Modern agriculture is knowledge-intensive, and today's farmers live in a challenging environment. There is a constant need to provide the necessary information to those who make decisions on activities to improve the population's lives, including strengthening food security in the context of stable population growth. Providing such knowledge can be complex, and because geographic areas characterize connected agriculture, the information must be relevant to local conditions.

Estimated addressable market for 2025

The spike in the use of mobile phones worldwide creates new opportunities for sharing and accessing information. About half of the world's population owns a mobile phone; if we consider only the adult population, this figure will be much higher. While many people in rural areas use mobile phones' basic functionality, i.e., voice and text services, smartphone use is growing exponentially. The rapid growth of broadband access and the increase in availability provide excellent opportunities for developing connected agriculture. Many connected agriculture developments tested worldwide aim to improve the population's well-being by increasing labor productivity and agricultural income and reducing risks.

Connected Farming Techniques

How are large datasets collected by intelligent agricultural connected sensors making lives better and businesses successful? This data can be used to track the health of your business, staff productivity, and equipment efficiency.

  • Internal processes improved control and, as a result, reduced production risks. The ability to anticipate the production volume allows you to plan a more efficient distribution of products. If you know exactly how much harvest you will gather, you can be sure your product will not go unsold.
  • Manage costs and reduce waste through enhanced production control. You can reduce the risk of crop loss by detecting anomalies in livestock health and crop growth.
  • Improving business efficiency by automating processes. Using smart devices, you can automate several functions in the entire farming cycle and production cycle, such as irrigation, fertilization, or pest control.
  • Improving the quality and volume of products. Achieve better control over your production process and maintain higher crop quality and growth potential standards through automation.
Connected Farming

Smart farming uses cases globally. Remote sensing devices, like remotely connected sensors placed in the soil for measuring blueberry irrigation in Chile, have reduced the volume of water used in agriculture by 70%. In India, farm data has been used by smart agriculture solutions to predict and prevent crop diseases, reducing the risk associated with the failure of crop production. Similar data-driven approaches have helped “connected farmers” in the fruit farming community of Slovenia.

Connected farmers

Smart farming and smart agriculture solutions, however, go beyond primary production. They have influenced the food supply chain by employing big data analytics to provide useful insights about the entire farming process and by facilitating real-time operational decision-making, thus revolutionizing existing agriculture business models.

In addition, connected farming enhances conventional farming practices through on-field smart sensors and devices. These sensors and machines work synergistically to provide efficient farming experiences and an improved crop yield. However, although beneficial to the industry's productivity, using heterogeneous, internet-connected devices has exposed potential cyber-attacks and vulnerabilities in the agriculture sector. These attacks enable remote control and exploitation of the on-field sensors and autonomous machinery (tractors, aerial vehicles).

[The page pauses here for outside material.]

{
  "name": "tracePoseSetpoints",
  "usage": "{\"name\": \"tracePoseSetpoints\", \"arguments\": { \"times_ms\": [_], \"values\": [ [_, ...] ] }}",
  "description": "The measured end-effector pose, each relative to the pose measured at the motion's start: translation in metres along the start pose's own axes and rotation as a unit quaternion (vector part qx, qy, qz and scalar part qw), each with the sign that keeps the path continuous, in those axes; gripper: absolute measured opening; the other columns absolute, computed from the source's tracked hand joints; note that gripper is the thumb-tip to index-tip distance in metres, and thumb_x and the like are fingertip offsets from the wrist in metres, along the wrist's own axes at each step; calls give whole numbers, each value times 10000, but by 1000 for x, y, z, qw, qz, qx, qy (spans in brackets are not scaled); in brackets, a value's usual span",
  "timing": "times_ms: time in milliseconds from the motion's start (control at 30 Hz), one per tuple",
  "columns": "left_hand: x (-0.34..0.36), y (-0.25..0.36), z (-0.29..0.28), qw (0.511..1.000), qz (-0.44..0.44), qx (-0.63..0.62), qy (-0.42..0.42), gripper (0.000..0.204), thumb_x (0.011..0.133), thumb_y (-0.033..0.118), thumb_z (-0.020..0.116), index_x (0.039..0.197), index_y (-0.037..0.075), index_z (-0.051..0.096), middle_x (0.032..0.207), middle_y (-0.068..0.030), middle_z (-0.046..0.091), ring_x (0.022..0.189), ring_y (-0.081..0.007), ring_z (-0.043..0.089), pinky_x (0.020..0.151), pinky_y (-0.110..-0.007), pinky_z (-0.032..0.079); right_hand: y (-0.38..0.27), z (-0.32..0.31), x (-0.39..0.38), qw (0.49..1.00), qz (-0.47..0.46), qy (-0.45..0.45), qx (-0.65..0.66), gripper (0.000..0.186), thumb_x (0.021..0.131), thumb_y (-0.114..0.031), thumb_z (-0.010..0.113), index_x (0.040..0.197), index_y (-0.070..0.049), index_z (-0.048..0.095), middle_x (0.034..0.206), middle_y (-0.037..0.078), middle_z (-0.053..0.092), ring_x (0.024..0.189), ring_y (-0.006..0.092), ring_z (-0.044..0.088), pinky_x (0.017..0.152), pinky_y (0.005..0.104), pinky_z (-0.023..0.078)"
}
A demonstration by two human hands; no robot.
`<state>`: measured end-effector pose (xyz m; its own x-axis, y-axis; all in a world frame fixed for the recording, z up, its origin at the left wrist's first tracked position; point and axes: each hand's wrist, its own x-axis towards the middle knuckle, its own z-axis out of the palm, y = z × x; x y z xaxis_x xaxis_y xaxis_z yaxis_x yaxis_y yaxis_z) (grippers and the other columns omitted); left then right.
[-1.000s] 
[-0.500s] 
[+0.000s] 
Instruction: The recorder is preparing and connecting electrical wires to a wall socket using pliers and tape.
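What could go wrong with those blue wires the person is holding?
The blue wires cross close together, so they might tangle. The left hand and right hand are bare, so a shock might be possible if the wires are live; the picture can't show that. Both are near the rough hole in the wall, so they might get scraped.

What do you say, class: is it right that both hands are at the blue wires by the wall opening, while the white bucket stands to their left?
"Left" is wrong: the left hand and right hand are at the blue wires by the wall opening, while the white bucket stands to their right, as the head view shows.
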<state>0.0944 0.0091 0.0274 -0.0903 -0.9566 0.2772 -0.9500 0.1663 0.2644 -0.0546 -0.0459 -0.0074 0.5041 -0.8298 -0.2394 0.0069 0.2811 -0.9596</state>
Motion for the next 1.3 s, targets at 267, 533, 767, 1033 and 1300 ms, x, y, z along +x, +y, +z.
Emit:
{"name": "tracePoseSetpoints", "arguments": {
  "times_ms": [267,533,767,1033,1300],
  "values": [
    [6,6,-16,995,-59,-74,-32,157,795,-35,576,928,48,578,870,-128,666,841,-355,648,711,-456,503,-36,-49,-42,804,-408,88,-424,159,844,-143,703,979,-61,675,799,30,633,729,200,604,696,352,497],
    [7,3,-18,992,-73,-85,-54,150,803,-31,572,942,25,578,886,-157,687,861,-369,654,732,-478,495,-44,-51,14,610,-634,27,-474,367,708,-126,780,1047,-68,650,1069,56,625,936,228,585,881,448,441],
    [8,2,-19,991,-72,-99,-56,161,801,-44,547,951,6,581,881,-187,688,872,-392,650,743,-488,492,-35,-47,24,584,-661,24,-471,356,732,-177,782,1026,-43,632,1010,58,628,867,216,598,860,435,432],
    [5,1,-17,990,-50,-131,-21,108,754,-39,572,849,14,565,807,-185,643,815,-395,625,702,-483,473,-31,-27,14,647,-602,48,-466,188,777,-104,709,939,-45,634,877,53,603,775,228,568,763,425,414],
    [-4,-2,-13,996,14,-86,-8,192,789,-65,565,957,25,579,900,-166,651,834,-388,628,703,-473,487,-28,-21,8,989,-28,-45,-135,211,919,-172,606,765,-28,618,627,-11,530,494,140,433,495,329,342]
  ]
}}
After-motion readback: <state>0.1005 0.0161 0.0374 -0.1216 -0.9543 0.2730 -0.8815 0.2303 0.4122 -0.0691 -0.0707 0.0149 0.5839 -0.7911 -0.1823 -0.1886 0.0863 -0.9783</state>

Potential agricultural attacks can create an unsafe and unproductive farming environment. For example, exploits that can destroy a field of standing grown crops, flood the farmlands, and over-spray pesticides using smart drones can cause unsafe consumption and economic deterioration. Such attacks, if they are large-scale and coordinated, are also referred to as agro-terrorism, and they can disrupt the economy of an agriculture-dependent nation. In addition, a report released by the U.S. Department of Homeland Security extensively elaborates on various cyber threat scenarios in precision agriculture, further emphasizing the need for research in this critical domain.

The Agriculture industry adds 6.4 % of the world's economic production with a total of $5,084,800 million.5 Agriculture, food, and related industries contributed $1.053 trillion to U.S. global gross domestic product in 2020. Simultaneously, United States' large farms contributed $132.8 billion, almost 1 % of the GDP. Smart agriculture contributed 1.2% to the European Union's (EU) global gross domestic product in 2020, whereas the EU's smart agriculture industry added a record-high gross value of EUR 188.5 billion. Out of 226 countries, nine have the agriculture sector as the dominant sector in their economy. The U.S. food and agriculture system has a total economic impact of $7.06 trillion, and one-fourth of the overall jobs in the country are connected to it.

Farm Security: Tech, Devices, Vehicles, and Monitoring

Extensive research on secure IoT systems, IoT devices, IoT networks, smart vehicles, drones, edge clouds, and wireless communication is already available and might be extended to the connected farming ecosystem. However, most of the time, research is conducted on these connected technologies without consideration of the environment in which they are used.

The dynamic, connected farming environment has unique characteristics, such as farm equipment, labor sharing, and operational decisions, influenced by environmental pressures. In addition, domain-specific issues like location, user skill set, insider threats, and generated data need smart-farming-specific security mechanisms.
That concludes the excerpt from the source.